#### [Work task]
Nothing in the records may be dropped. Retype them all exactly.

· · · · ·

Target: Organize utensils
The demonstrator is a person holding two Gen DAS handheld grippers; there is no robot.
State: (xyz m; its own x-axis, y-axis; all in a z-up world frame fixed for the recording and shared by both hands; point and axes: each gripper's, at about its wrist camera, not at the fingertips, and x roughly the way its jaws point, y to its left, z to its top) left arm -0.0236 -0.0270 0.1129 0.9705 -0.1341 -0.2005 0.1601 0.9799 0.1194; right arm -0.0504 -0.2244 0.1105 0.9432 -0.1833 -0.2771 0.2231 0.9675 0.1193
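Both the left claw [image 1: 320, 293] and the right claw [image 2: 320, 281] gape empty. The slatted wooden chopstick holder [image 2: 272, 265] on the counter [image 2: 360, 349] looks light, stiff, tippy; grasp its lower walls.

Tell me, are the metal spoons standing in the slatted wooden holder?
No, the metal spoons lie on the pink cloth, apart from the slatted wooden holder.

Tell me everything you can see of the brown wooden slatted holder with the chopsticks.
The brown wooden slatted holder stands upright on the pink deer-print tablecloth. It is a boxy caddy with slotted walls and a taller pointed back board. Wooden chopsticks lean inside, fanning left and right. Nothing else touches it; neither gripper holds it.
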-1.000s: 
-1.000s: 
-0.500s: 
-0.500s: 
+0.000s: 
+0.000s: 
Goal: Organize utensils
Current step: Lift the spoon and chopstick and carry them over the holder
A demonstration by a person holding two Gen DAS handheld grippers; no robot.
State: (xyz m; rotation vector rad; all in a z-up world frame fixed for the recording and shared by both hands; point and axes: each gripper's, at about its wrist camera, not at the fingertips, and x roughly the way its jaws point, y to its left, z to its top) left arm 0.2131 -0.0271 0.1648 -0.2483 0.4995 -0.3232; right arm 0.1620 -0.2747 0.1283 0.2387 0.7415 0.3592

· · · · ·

#### [Answer section]
Target: Organize utensils
The demonstrator is a person holding two Gen DAS handheld grippers; there is no robot.
State: (xyz m; its own x-axis, y-axis; all in a z-up world frame fixed for the recording and shared by both hands; point and axes: each gripper's, at about its wrist camera, not at the fingertips, and x roughly the way its jaws point, y to its left, z to its top) left arm -0.0236 -0.0270 0.1129 0.9705 -0.1341 -0.2005 0.1601 0.9799 0.1194; right arm -0.0504 -0.2244 0.1105 0.9432 -0.1833 -0.2771 0.2231 0.9675 0.1193
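Both the left claw [image 1: 320, 293] and the right claw [image 2: 320, 281] gape empty. The slatted wooden chopstick holder [image 2: 272, 265] on the counter [image 2: 360, 349] looks light, stiff, tippy; grasp its lower walls.

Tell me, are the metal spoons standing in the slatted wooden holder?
No, the metal spoons lie on the pink cloth, apart from the slatted wooden holder.

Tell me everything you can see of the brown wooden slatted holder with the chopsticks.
The brown wooden slatted holder stands upright on the pink deer-print tablecloth. It is a boxy caddy with slotted walls and a taller pointed back board. Wooden chopsticks lean inside, fanning left and right. Nothing else touches it; neither gripper holds it.
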-1.000s: 
-1.000s: 
-0.500s: 
-0.500s: 
+0.000s: 
+0.000s: 
Goal: Organize utensils
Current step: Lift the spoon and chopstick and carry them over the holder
A demonstration by a person holding two Gen DAS handheld grippers; no robot.
State: (xyz m; rotation vector rad; all in a z-up world frame fixed for the recording and shared by both hands; point and axes: each gripper's, at about its wrist camera, not at the fingertips, and x roughly the way its jaws point, y to its left, z to its top) left arm 0.2131 -0.0271 0.1648 -0.2483 0.4995 -0.3232; right arm 0.1620 -0.2747 0.1283 0.2387 0.7415 0.3592

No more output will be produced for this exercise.